Pierre Moscovici,
Ministère de l'économie et des finances •
4 juin 2013Dans l'exercice de sa mission de contrôle fiscal, la direction générale des finances publiques peut notamment mettre en oeuvre le droit de vérification de comptabilité prévu à l'article L. 13 du livre des procédures fiscales (LPF), ainsi que le droit de communication prévu aux articles L. 81 à L. 96 I du même livre.
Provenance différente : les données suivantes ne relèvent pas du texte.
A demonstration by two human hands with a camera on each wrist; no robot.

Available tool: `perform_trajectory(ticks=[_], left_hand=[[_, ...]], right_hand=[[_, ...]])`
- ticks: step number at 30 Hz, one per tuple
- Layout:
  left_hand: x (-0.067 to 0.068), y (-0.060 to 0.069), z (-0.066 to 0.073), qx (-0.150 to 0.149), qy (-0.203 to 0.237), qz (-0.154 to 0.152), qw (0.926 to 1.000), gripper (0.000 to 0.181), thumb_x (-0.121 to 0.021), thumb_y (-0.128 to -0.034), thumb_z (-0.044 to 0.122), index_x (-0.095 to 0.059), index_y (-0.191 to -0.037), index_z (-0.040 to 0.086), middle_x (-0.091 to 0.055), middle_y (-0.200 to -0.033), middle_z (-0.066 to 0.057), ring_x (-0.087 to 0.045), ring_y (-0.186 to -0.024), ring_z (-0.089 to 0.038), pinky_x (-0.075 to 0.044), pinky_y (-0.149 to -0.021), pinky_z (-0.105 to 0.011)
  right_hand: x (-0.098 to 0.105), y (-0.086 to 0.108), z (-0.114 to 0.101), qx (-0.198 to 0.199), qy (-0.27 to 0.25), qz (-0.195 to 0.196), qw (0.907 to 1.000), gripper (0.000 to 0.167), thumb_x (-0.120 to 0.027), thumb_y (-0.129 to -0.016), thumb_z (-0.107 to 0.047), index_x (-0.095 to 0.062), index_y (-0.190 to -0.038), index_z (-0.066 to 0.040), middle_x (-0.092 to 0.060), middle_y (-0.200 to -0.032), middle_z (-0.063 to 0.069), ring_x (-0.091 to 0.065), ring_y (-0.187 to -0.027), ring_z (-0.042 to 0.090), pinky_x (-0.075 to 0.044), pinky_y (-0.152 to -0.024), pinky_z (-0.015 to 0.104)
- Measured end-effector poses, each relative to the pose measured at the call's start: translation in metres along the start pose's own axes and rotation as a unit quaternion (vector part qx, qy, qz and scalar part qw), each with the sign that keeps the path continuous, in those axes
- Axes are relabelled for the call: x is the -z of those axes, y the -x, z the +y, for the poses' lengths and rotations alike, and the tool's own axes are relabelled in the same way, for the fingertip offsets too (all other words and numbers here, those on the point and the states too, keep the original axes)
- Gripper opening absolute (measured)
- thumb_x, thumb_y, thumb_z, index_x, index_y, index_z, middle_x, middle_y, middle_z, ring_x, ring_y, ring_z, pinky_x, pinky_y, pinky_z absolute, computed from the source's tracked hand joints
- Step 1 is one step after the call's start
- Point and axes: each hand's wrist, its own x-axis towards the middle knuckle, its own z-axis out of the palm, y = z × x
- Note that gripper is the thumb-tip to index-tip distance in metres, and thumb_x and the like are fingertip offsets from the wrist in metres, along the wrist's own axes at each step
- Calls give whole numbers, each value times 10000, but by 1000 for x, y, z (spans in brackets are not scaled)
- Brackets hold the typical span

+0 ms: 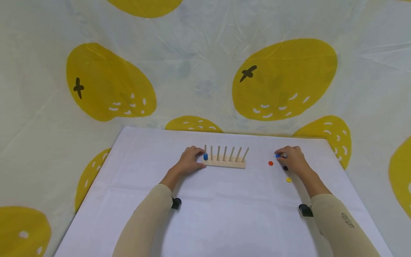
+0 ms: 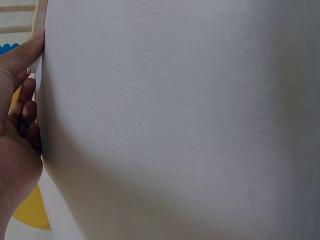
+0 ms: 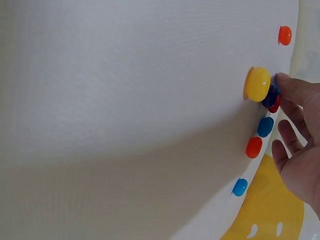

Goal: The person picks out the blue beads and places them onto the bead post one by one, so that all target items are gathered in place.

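A pale wooden peg rack (image 1: 224,164) with a row of upright pegs stands toward the back of the table. Blue beads (image 1: 205,156) are stacked low on its leftmost peg; the other pegs are bare. My left hand (image 1: 188,160) holds the rack's left end, thumb at the front and fingers behind. To the right of the rack, my right hand (image 1: 291,159) pinches a blue bead (image 1: 277,156) between thumb and fingers. Close by lie an orange bead (image 1: 270,163), a dark bead (image 1: 285,168) and a yellow bead (image 1: 288,180). The hand covers part of this group in the head view.
More loose beads show in the right wrist view, among them an orange-red bead (image 3: 254,147) and a light blue bead (image 3: 240,187). A white cloth (image 1: 231,221) covers the table. Behind it hangs a curtain (image 1: 199,71) with yellow fruit shapes.
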Motion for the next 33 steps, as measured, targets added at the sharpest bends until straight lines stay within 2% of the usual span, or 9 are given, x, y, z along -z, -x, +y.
perform_trajectory(ticks=[6,15,22,33], left_hand=[[-1,-1,0,45,18,6,10000,559,-888,-825,287,-658,-1323,180,-603,-1228,-41,-498,-1170,-249,-407,-1079,-439],[-2,-2,-2,2,-28,6,10000,565,-887,-826,296,-657,-1327,172,-600,-1222,-44,-498,-1156,-245,-413,-1063,-434],[-1,-2,-1,-13,-38,58,10000,555,-885,-828,285,-658,-1320,167,-598,-1216,-40,-500,-1161,-246,-404,-1070,-438],[-2,-1,-1,53,-64,3,10000,566,-877,-837,292,-649,-1337,160,-597,-1230,-47,-499,-1189,-255,-394,-1092,-447]], right_hand=[[-4,0,3,-22,-8,128,9999,255,-727,-949,-107,-744,-1184,-9,-662,-1223,288,-443,-1134,485,-415,-964,642],[-1,2,1,-57,-144,85,9998,231,-726,-953,-117,-749,-1161,-20,-683,-1157,263,-442,-1113,466,-422,-932,622],[3,6,-1,-191,-591,57,9981,298,-671,-1001,-158,-684,-1256,-4,-651,-1240,242,-415,-1187,424,-406,-1042,629],[17,12,-20,461,-588,664,9950,252,-714,-963,-93,-712,-1196,2,-728,-1153,204,-490,-1137,394,-390,-1025,614]])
La vérification de la comptabilité s'exerce chez les contribuables astreints à tenir et à présenter des documents comptables et permet de contrôler sur place la sincérité des déclarations fiscales qu'ils ont souscrites en les comparant avec les écritures comptables ou les pièces justificatives dont l'exactitude peut, le cas échéant, être remise en cause. Pour sa part, le droit de communication a seulement pour objet de permettre au service de demander à un tiers ou, éventuellement, au contribuable lui-même, sur place ou par correspondance, de manière ponctuelle, des renseignements disponibles sans que cela nécessite d'investigations particulières. Il permet également au service, dans les mêmes conditions, de prendre connaissance, et le cas échéant copie, de certains documents existants qui se rapportent à l'activité professionnelle de la personne auprès de laquelle ce droit est exercé. Les documents ainsi recueillis chez des tiers, tels que des factures de fournisseurs, n'ont pas le caractère de pièces comptables de l'entreprise vérifiée. La garantie inscrite à l'article L. 51 du LPF d'interdiction de renouveler une vérification de comptabilité ne fait donc pas obstacle à ce que l'administration répare à tout moment, dans le délai de reprise, les insuffisances, omissions ou erreurs dont la découverte résulte des renseignements ainsi recueillis, y compris après la fin des opérations afférant à la vérification de comptabilité. Les constats opérés suite à l'exercice d'un droit de communication peuvent ainsi être mentionnés, soit dans la proposition de rectification n° 3924 établie à l'issue de la vérification de comptabilité, soit dans une lettre n° 2120, suite à un contrôle sur pièces.